Ability of mutant Rep proteins to introduce ITR plasmid into AAVS1. Two micrograms of pCMVR78, mutant Rep expression plasmids, or blank vector was transfected into 2 × 10⁵ 293 cells/well in six-well plates along with 2 μg of pW1, harboring a lacZ expression cassette flanked by ITRs, by a standard calcium phosphate precipitation method. Twenty-four hours later, total cellular DNA was isolated and suspended finally in 200 μl of TE. PCR to detect site-specific integration was carried out as reported previously with minor modifications: 1 μl of isolated genomic DNA was subjected to a thermal cycling reaction in a 20-μl reaction mixture containing 1× thermophilic DNA polymerase buffer [10 mM KCl, 20 mM Tris-HCl (pH 8.8), 10 mM (NH₄)₂SO₄, 4 mM MgSO₄, 0.1% Triton X-100 (NEB)], 1 μM 5′-CGGCCTCAGTGAGCGAGCGAGC and 5′-CGGGGAGGATCCGCTCAGAGGACA, and 2 U of Deep Vent Exo(−) DNA polymerase (NEB).
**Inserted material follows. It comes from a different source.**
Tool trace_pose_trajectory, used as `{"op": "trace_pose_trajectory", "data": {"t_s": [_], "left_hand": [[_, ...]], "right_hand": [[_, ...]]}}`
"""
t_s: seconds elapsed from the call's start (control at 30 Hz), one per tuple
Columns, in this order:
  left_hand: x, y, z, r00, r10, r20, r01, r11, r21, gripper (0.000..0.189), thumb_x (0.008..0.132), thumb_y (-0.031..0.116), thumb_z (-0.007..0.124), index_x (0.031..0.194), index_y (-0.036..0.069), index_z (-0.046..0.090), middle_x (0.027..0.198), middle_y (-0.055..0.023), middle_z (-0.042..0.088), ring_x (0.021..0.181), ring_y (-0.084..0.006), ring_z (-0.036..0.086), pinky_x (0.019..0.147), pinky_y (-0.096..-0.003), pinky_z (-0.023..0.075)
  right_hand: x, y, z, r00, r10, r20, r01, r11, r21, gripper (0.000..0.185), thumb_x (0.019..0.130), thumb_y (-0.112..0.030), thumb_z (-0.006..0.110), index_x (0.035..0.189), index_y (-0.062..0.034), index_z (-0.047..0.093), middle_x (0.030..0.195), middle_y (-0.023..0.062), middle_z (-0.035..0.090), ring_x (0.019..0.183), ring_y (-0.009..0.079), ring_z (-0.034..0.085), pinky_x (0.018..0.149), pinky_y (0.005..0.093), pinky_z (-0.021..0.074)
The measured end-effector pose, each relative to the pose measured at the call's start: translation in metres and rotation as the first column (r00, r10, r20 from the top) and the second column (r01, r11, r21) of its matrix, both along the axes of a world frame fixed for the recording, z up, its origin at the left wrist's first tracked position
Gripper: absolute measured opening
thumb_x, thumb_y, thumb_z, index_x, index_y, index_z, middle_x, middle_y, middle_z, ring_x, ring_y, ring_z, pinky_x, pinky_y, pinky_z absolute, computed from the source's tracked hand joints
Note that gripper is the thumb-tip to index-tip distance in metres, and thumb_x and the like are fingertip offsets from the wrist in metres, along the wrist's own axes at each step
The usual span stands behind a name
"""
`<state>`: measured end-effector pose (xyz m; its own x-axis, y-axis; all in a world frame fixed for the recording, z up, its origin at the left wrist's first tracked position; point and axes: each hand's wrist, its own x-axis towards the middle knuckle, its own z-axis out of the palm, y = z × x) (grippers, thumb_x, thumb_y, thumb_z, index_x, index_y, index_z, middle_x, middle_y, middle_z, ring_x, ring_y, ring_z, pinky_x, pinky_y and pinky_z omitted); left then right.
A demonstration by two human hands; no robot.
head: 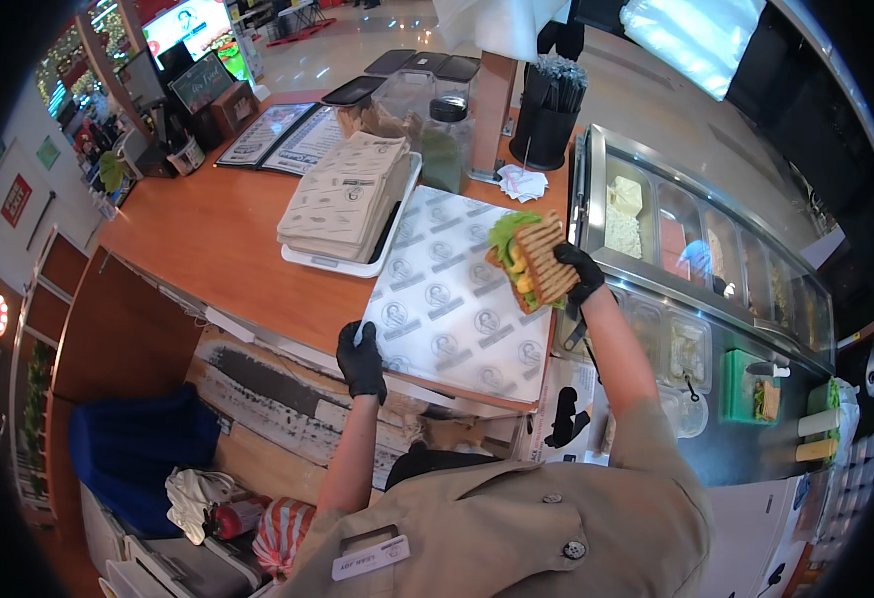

The cycling conditions were 99°C for 1 min followed by 35 cycles of 99°C for 10 s and 72°C for 4 min. Ten microliters of the PCR mixture was transferred to a hybridization membrane (Hybond-N⁺; Amersham) by using a dot blot apparatus and hybridized with a ³²P-labeled AAVS1 probe. The membranes were then analyzed on a BAS-1500 imaging analyzer. The assay was repeated at least four times. p, positive control for hybridization.

FIG. 9

Summary of mutant Rep78 proteins and their functions. The abilities of mutant Rep78 proteins to bind to the GAGC motif, nick at the trs, and mediate integration into AAVS1 were compared to those of wild-type Rep78. Open circles indicate that the activities are comparable to those of the wild type. Shaded circles indicate reduced activities. Closed circles indicate that activities are below background levels. EMSA was performed in triplicate, and the assay to detect site-specific integration was repeated at least four times. When nicking products were observed in the trs endonuclease assay, we concluded that the mutant Rep proteins retained nicking activity even if the amounts of the products were small. If data obtained by using single-substitution mutants are available, results for double mutants are omitted.